*** Opening SUPPLIED INFORMATION ***

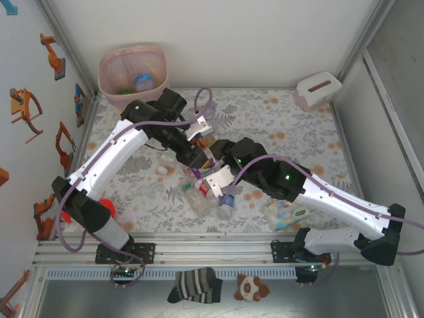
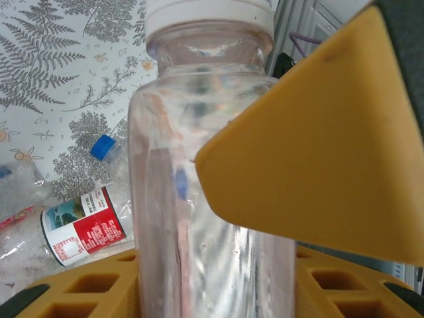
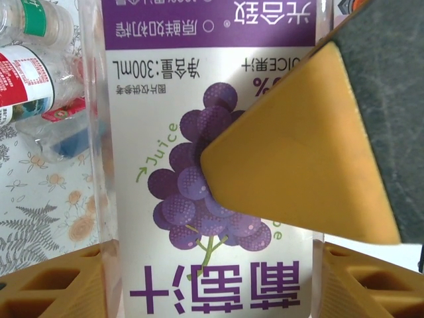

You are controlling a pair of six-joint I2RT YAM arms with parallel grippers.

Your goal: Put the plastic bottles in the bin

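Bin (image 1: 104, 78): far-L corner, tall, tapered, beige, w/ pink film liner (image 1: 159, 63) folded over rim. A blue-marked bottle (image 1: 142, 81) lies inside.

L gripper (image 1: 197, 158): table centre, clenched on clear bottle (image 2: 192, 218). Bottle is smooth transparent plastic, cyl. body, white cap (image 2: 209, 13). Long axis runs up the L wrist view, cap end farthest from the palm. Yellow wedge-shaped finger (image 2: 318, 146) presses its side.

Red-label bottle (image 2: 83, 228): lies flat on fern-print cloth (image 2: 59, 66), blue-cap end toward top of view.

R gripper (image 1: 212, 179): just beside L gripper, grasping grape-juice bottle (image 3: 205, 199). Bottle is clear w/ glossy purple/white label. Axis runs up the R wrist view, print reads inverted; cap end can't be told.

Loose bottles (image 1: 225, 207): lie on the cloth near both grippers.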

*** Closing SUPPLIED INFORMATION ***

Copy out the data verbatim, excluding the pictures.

You are controlling a pair of six-joint I2RT YAM arms with parallel grippers.

Your goal: Put the plastic bottles in the bin

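Bin (image 1: 104, 78): far-L corner, tall, tapered, beige, w/ pink film liner (image 1: 159, 63) folded over rim. A blue-marked bottle (image 1: 142, 81) lies inside.

L gripper (image 1: 197, 158): table centre, clenched on clear bottle (image 2: 192, 218). Bottle is smooth transparent plastic, cyl. body, white cap (image 2: 209, 13). Long axis runs up the L wrist view, cap end farthest from the palm. Yellow wedge-shaped finger (image 2: 318, 146) presses its side.

Red-label bottle (image 2: 83, 228): lies flat on fern-print cloth (image 2: 59, 66), blue-cap end toward top of view.

R gripper (image 1: 212, 179): just beside L gripper, grasping grape-juice bottle (image 3: 205, 199). Bottle is clear w/ glossy purple/white label. Axis runs up the R wrist view, print reads inverted; cap end can't be told.

Loose bottles (image 1: 225, 207): lie on the cloth near both grippers.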

That is the complete output for this exercise.